Building a Centralized Multi-Tenant Kubernetes Logging Architecture: Part 1
Managing logs across multiple Kubernetes clusters presents a significant operational challenge, especially in multi-tenant environments where data isolation is critical. In this three-part series, I’ll share a battle-tested architecture for implementing centralized, multi-tenant logging using FluentBit, FluentD, and OpenSearch. This first installment covers the foundational architecture and implementation details to get your logging pipeline established.
The Multi-Tenant Kubernetes Logging Challenge
Consider this common scenario: You’re managing 15+ Kubernetes clusters (tenants) running microservices that generate terabytes of logs. Developers need access to their specific application logs without seeing other teams’ data, and operations needs visibility across everything. How do you build a logging solution that is:
- Scalable - Works across many clusters with minimal overhead
- Secure - Maintains strict tenant isolation
- Efficient - Minimizes resource consumption
- Maintainable - Centralizes management and configuration
After experimenting with various architectures, I’ve found that a forwarder/aggregator pattern provides the best balance of these requirements.
Architecture Overview: The Forwarder/Aggregator Pattern
The solution I’ve implemented consists of three main components:
- FluentBit - Lightweight log forwarders deployed on each tenant cluster
- FluentD - A centralized aggregator for processing, filtering, and routing logs
- OpenSearch - The storage and visualization layer (an open-source alternative to Elasticsearch)

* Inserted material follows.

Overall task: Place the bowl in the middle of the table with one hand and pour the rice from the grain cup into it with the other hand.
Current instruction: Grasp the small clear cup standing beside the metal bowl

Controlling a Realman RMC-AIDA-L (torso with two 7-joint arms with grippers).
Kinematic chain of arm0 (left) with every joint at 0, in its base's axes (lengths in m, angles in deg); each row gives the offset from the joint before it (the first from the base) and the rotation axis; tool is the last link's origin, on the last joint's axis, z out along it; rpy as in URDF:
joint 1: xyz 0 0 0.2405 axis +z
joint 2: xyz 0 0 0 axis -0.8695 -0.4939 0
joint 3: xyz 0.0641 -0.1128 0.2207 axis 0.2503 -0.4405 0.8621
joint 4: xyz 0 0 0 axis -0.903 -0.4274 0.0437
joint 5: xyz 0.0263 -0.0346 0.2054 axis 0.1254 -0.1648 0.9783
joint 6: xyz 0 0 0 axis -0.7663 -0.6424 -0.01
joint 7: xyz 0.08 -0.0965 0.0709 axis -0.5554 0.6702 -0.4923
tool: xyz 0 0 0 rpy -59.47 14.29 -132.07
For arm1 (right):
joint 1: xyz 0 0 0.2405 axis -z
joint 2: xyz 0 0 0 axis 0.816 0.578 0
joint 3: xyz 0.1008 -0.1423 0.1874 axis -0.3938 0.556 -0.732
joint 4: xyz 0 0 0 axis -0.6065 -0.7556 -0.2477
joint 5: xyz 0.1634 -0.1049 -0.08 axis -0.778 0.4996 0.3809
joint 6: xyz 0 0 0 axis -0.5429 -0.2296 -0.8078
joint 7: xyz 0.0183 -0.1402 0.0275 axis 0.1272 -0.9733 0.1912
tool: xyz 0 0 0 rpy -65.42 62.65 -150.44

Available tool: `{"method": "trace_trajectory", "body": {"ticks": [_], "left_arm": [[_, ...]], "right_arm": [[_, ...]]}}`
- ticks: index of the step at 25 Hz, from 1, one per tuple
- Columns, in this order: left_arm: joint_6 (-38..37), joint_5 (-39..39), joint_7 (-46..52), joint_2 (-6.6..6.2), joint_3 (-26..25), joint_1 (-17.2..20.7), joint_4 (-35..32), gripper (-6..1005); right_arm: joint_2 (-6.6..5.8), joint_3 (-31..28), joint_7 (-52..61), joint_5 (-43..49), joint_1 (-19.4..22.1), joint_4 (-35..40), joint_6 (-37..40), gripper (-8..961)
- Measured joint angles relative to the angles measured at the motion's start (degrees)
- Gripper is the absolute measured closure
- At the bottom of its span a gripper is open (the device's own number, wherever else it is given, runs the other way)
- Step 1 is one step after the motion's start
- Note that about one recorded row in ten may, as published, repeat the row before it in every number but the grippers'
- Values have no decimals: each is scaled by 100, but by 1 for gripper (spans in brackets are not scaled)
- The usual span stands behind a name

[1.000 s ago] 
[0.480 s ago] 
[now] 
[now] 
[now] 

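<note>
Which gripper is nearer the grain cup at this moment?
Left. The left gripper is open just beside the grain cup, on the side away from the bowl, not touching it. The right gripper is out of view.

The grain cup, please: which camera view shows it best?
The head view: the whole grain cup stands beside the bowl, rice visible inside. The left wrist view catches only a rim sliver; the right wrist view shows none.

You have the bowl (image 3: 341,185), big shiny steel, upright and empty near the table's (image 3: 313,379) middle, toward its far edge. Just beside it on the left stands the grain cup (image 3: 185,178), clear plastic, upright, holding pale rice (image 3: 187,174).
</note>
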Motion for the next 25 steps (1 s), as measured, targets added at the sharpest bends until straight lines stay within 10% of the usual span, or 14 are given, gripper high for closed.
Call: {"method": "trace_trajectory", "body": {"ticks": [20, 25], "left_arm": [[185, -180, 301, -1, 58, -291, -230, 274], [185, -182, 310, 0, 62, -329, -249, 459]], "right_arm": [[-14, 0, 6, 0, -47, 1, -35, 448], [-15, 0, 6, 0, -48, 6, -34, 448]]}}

Here’s a high-level view of the architecture:
┌─────────────────────┐ ┌─────────────────────┐ ┌─────────────────────┐
│ │ │ │ │ │
│ Tenant Cluster 1 │ │ Tenant Cluster 2 │ │ Tenant Cluster 3 │
│ ┌─────────────┐ │ │ ┌─────────────┐ │ │ ┌─────────────┐ │
│ │ FluentBit │───┼──┼─▶│ FluentBit │───┼──┼─▶│ FluentBit │───┼──┐
│ └─────────────┘ │ │ └─────────────┘ │ │ └─────────────┘ │ │
│ │ │ │ │ │ │
└─────────────────────┘ └─────────────────────┘ └─────────────────────┘ │
│
▼
┌───────────────────────────────────────────────┐
│ │
│ Central Logging Cluster │
│ │
│ ┌─────────────┐ ┌─────────────────┐ │
│ │ │ │ │ │
│ │ FluentD │──────▶│ OpenSearch │ │
│ │ │ │ │ │
│ └─────────────┘ └─────────────────┘ │
│ │
└───────────────────────────────────────────────┘
This architecture offers several advantages:
- Lightweight footprint on tenant clusters (FluentBit has minimal resource requirements)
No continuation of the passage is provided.